Exercise data →
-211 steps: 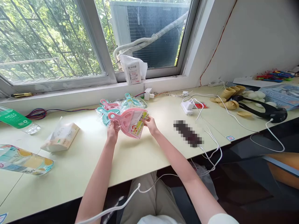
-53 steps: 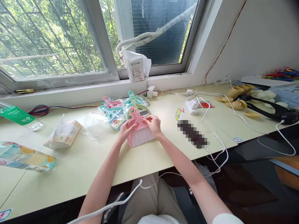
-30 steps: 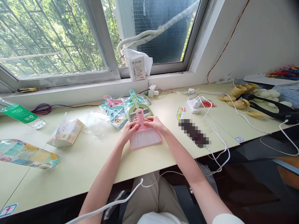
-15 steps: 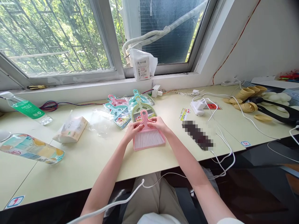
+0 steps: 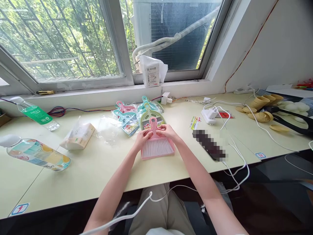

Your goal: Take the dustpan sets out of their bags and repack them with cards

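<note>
In front of me a pink hand brush with white bristles (image 5: 157, 148) lies over a pink dustpan (image 5: 146, 157), bristles toward me. My left hand (image 5: 143, 138) grips the left side of the set, fingers bent around it near the handle. My right hand (image 5: 168, 133) holds the right side the same way. Both thumbs rest on the brush by the base of its handle; the other fingers are partly hidden. Just beyond is a green dustpan set (image 5: 150, 112) with a printed label. Behind and left lie wrapped teal (image 5: 128, 119) and pink (image 5: 124, 106) sets.
Clear plastic wrapping (image 5: 107, 129), a tissue pack (image 5: 78, 133) and two bottles, one green-labelled (image 5: 40, 114) and one fruit-printed (image 5: 40, 155), lie left. Rightward are a label card (image 5: 195, 123), a blurred dark phone-like object (image 5: 209, 145), a white power adapter (image 5: 208, 116) and cables.
The whole view has shifted slightly, with the scene a little further right and lower. Both hands keep their hold on the pink brush and dustpan, which look almost unmoved on the table.
</note>
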The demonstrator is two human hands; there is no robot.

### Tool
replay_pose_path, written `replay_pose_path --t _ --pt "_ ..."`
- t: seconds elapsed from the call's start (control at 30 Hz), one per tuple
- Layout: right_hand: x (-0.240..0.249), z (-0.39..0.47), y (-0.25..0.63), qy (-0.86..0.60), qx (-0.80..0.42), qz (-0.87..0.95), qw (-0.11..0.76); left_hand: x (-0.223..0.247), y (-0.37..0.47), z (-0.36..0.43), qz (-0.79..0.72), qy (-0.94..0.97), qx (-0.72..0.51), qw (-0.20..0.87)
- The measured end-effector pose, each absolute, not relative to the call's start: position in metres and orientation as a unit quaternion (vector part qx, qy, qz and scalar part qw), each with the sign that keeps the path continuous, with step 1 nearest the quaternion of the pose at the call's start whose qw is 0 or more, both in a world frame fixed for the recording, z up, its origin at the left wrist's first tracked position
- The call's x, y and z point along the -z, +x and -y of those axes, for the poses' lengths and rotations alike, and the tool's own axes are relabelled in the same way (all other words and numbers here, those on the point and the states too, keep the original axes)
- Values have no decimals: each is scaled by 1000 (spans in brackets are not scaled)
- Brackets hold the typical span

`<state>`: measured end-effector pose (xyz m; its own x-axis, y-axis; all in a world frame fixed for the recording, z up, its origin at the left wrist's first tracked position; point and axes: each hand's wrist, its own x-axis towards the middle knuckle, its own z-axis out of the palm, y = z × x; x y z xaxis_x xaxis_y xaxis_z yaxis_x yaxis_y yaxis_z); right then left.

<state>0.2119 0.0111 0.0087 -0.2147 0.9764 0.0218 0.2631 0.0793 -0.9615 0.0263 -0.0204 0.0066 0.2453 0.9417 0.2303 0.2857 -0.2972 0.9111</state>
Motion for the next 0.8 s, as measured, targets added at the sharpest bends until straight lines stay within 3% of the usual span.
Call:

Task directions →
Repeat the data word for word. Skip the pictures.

Solution below →
-211 steps: 
-53 steps: 
-30 steps: 
-15 steps: 
+0 steps: 

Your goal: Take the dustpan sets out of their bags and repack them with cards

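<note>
In front of me a pink hand brush with white bristles (image 5: 157, 148) lies over a pink dustpan (image 5: 146, 157), bristles toward me. My left hand (image 5: 143, 138) grips the left side of the set, fingers bent around it near the handle. My right hand (image 5: 168, 133) holds the right side the same way. Both thumbs rest on the brush by the base of its handle; the other fingers are partly hidden. Just beyond is a green dustpan set (image 5: 150, 112) with a printed label. Behind and left lie wrapped teal (image 5: 128, 119) and pink (image 5: 124, 106) sets.
Clear plastic wrapping (image 5: 107, 129), a tissue pack (image 5: 78, 133) and two bottles, one green-labelled (image 5: 40, 114) and one fruit-printed (image 5: 40, 155), lie left. Rightward are a label card (image 5: 195, 123), a blurred dark phone-like object (image 5: 209, 145), a white power adapter (image 5: 208, 116) and cables.
The whole view has shifted slightly, with the scene a little further right and lower. Both hands keep their hold on the pink brush and dustpan, which look almost unmoved on the table.
</note>
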The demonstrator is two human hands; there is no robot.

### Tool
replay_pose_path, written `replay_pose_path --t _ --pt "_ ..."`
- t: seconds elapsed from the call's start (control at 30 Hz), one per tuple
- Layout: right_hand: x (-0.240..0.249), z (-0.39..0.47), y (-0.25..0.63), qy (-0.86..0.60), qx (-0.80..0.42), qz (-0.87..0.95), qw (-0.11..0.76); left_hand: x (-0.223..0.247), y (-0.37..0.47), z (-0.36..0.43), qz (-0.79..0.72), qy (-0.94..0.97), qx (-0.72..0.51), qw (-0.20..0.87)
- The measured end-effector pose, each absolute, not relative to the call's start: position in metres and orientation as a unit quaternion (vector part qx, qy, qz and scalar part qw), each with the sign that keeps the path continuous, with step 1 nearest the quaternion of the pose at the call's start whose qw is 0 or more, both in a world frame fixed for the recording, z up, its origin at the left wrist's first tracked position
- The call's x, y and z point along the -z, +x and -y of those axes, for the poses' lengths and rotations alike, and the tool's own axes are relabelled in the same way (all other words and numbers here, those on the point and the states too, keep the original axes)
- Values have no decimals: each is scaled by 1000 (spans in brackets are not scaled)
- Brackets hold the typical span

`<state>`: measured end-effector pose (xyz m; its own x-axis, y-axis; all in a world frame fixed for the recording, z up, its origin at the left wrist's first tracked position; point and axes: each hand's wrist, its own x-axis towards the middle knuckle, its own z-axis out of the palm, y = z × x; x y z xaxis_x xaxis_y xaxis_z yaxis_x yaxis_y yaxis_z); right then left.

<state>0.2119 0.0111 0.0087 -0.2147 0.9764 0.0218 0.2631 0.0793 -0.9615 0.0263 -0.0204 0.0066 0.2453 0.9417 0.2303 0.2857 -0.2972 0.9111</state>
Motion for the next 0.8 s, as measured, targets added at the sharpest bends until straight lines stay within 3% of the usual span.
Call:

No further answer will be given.